Keratin is a protein that forms the main component of hair, nails, and skin. It’s also found in feathers, horns, hooves, claws, beaks, and scales.

women checking her healthy hair

Keratins are made up of long chains of amino acids (protein building blocks) linked together by peptide bonds [1].

The number of amino acid units varies depending on the type of keratin. For example, human hair has about 100-150 amino acids per chain, while chicken feather keratin has around 300-400 amino acids per chain.

Most animals have two types of keratin: hard and soft. Hard keratin makes things like horns, bones, shells, and scales. Soft keratin is used to build things like hair, nail, and skin. Usually, the keratin proteins are produced by specialized cells called epithelial cells.

Keratin is made by keratinocytes in the outer layer of skin cells [2]. The protein is then secreted into hair shafts. Hair grows when it has enough energy to do so. When you have too much energy, your hair falls out.

By visiting my comprehensive guide, you can discover the remarkable keratin benefits for hair, such as improved strength, smoothness, and reduced frizz. Additionally, gain insight into why keratin is so expensive by exploring the contributing factors in my in-depth analysis.

What Does Keratin Do?

The primary function of keratin is to provide structural support for cells [3]. In humans, keratin helps form our hair, fingernails, teeth, bones, and skin. It’s made up of keratin proteins that form strong bonds with other proteins in hair.

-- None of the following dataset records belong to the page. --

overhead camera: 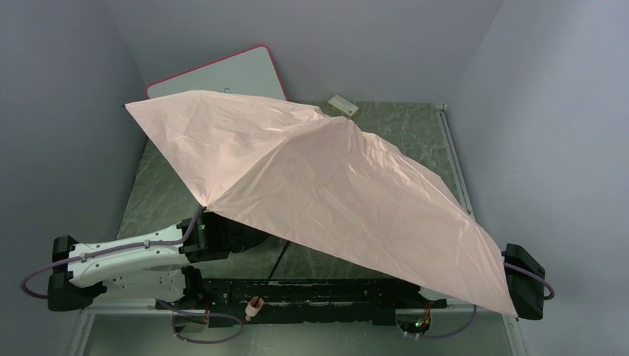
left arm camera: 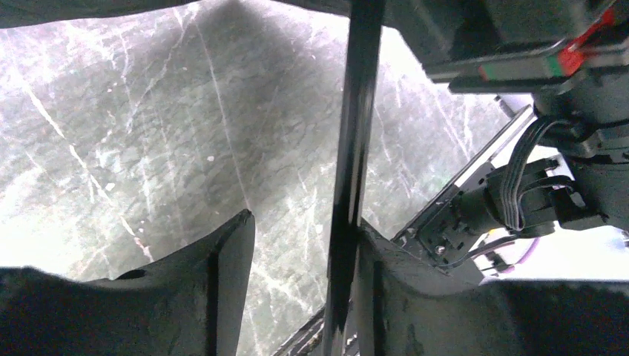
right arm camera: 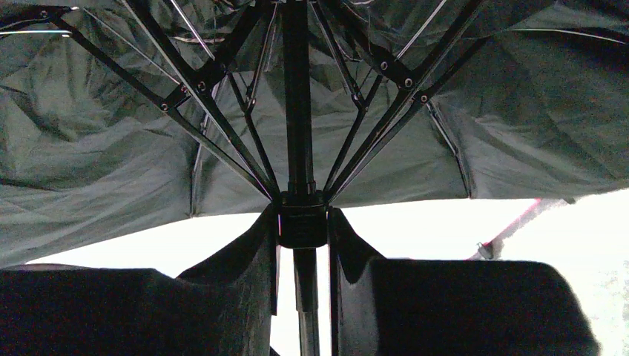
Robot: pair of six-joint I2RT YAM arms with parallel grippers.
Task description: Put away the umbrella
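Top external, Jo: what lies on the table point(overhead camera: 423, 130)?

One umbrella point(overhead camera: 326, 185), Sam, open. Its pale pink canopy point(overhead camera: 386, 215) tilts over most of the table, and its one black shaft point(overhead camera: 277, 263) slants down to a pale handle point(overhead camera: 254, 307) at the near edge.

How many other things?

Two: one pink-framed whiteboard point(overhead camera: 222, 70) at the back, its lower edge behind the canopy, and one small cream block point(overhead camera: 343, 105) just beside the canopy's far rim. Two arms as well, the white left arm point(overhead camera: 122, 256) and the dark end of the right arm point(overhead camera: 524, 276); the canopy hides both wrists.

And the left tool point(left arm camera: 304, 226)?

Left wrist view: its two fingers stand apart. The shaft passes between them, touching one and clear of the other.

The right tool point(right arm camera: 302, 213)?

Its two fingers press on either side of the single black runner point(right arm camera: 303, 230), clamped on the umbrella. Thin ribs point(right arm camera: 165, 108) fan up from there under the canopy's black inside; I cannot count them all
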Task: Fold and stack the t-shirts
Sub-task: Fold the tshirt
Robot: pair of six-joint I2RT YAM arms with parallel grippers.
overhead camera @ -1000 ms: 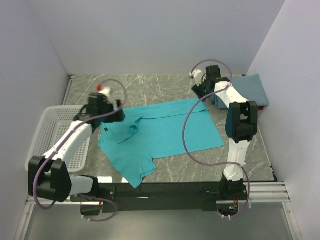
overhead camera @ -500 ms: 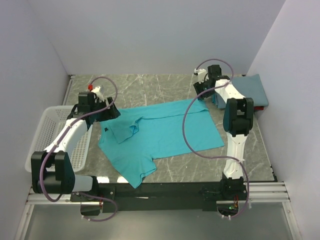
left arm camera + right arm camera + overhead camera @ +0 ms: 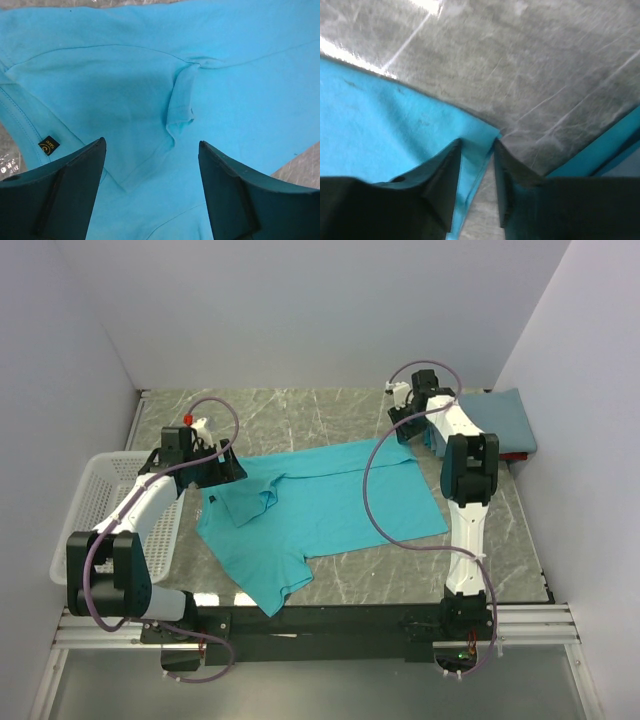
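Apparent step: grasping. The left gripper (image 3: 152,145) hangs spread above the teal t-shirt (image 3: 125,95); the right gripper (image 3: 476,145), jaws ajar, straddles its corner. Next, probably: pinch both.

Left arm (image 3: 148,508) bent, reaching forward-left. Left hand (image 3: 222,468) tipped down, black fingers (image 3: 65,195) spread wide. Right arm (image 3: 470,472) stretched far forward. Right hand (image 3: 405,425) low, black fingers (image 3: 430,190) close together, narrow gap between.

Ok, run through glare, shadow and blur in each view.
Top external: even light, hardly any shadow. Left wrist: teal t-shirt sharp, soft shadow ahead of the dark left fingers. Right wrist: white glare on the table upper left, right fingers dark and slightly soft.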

The protein is then cross-linked by an enzyme called transglutaminase. This process creates a protective layer on the surface of the hair shaft.

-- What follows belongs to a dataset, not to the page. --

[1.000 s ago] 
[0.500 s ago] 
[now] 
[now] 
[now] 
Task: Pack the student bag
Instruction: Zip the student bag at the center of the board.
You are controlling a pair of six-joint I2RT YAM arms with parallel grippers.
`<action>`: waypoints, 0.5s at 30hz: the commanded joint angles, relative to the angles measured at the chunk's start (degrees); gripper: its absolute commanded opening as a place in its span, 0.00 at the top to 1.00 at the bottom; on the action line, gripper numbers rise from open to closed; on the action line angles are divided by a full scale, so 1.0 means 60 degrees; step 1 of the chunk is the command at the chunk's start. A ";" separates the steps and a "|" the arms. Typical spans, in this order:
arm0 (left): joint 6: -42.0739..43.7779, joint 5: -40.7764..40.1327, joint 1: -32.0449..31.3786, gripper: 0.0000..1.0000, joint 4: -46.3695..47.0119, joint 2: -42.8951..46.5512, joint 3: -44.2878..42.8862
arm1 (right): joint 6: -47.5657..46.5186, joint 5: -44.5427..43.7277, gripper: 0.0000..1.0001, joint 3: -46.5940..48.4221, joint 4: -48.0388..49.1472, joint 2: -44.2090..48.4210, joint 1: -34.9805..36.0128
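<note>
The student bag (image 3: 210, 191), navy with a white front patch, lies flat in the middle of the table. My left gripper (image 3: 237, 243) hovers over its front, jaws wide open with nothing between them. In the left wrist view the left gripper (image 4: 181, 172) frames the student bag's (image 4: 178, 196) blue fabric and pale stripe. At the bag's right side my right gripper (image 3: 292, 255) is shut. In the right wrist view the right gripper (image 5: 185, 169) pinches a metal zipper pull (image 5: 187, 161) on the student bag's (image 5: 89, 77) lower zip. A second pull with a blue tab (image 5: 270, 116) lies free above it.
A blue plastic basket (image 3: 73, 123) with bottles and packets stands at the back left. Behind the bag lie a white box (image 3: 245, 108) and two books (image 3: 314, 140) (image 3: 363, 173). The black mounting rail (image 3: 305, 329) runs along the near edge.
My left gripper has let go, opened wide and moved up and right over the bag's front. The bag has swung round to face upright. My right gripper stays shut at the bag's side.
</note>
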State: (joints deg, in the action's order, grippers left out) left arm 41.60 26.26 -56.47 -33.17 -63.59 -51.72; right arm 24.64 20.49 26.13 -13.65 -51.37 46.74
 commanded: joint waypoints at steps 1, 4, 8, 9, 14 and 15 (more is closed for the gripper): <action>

  • This makes hair very durable.
  • It provides strength and flexibility to your nails.
  • It gives you a tough outer layer to protect your skin from injury.
  • It keeps your teeth strong and healthy.
  • It protects your bones from breaking.
  • It allows your body to heal quickly after an injury.
  • It creates a protective barrier against bacteria and viruses.

What is Chitin?

Chitin is a polymer of N-acetylglucosamine. It’s the main component of exoskeletons and cell walls in fungi, arthropods (crabs, lobsters, shrimp), mollusks (snails, clams), and some other invertebrates. [4] T

Chitin is often referred to as the second strongest natural fiber after cellulose. It can be processed into many different products, including paper, textiles, plastics, cosmetics, food additives, biodegradable films, adhesives, coatings, insulation, paints, foams, gels, resins, fertilizers, insecticides, fungicides, herbicides, pesticides, detergents, lubricants, and polishes.

Chitin is one of the most abundant polymers in nature. It is present in all living organisms except plants.

What Does Chitin Do?

Chitin also has many beneficial effects on the human body.

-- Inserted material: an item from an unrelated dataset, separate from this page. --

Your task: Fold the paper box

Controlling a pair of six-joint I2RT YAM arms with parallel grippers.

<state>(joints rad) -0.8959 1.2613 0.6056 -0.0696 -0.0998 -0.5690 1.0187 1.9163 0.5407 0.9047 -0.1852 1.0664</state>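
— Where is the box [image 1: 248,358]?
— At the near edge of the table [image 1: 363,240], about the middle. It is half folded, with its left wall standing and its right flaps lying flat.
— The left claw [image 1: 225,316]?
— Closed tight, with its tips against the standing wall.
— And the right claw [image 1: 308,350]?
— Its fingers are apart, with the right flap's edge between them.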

Taking chitin orally while on a calorie-restricted diet can increase weight reduction in overweight or obese adults, but only marginally.

Chitin also helps to maintain normal blood pressure levels by acting as a vasoconstrictor (tightening blood vessels).

Chitin has been shown to have antioxidant properties that help reduce damage from free radicals that can cause cancer or heart disease.

It’s been found to help reduce inflammation and protect against oxidative stress. [5]

Additionally, chitin has been shown to improve cardiovascular function and reduce blood pressure levels in people with hypertension or atherosclerosis.

For a deeper understanding of hair care treatments, make sure to visit my insightful comparison article ‘Collagen Hair Treatment vs Keratin‘!”


In conclusion, both keratin and chitin have their own unique benefits, and choosing between them largely depends on your specific needs.

Keratin, the darling of the hair care industry, offers strength, shine, and smoothness to your tresses, while chitin, the unsung hero, is a powerhouse of skin and nail rejuvenation.

I’ve explored their similarities and differences, and now it’s time for you to decide which one will be your go-to beauty savior.

Whether you’re after silky locks or a radiant complexion, these natural compounds are here to help.

Remember, the key to unlocking the full potential of these substances is finding the right product and formulation for you.

So, don’t hesitate to explore the wide range of keratin and chitin-infused products available in the market.

So, what do you think, beautiful souls? Are you team keratin or team chitin? Or perhaps, you’ll be embracing both of these wonder ingredients in your beauty routine? The choice is yours!

lady with long curly hair


  • 1. McKittrick J, Chen PY ., Bodde SG, Yang W, Novitskaya EE, Meyers MA. The Structure, Functions, and Mechanical Properties of Keratin. JOM. 2012;64(4):449-468. doi:10.1007/s11837-012-0302-8
  • 2. Layers of the Skin | SEER Training. Published 2022.
  • 3. Published 2022. Accessed August 23, 2022.
  • 4. Elieh-Ali-Komi D, Hamblin MR. Chitin and Chitosan: Production and Application of Versatile Biomedical Nanomaterials. International journal of advanced research. 2016;4(3):411-427.
  • 5. Elieh Ali Komi D, Sharma L, Dela Cruz CS. Chitin and Its Effects on Inflammatory and Immune Responses. Clinical Reviews in Allergy & Immunology. 2017;54(2):213-223. doi:10.1007/s12016-017-8600-0
About Sylvia K

Sylvia is one of the most joyful people you’ll ever meet. She is a high advocate of self-love and encourages women to take care of themselves both mentally and physically. She loves girly talks especially salon talks (a little gossip doesn’t hurt) and spends most of her free time on skincare or hair care. READ HER LATEST ARTICLES. Find her on LINKEDIN. Learn more about her HERE.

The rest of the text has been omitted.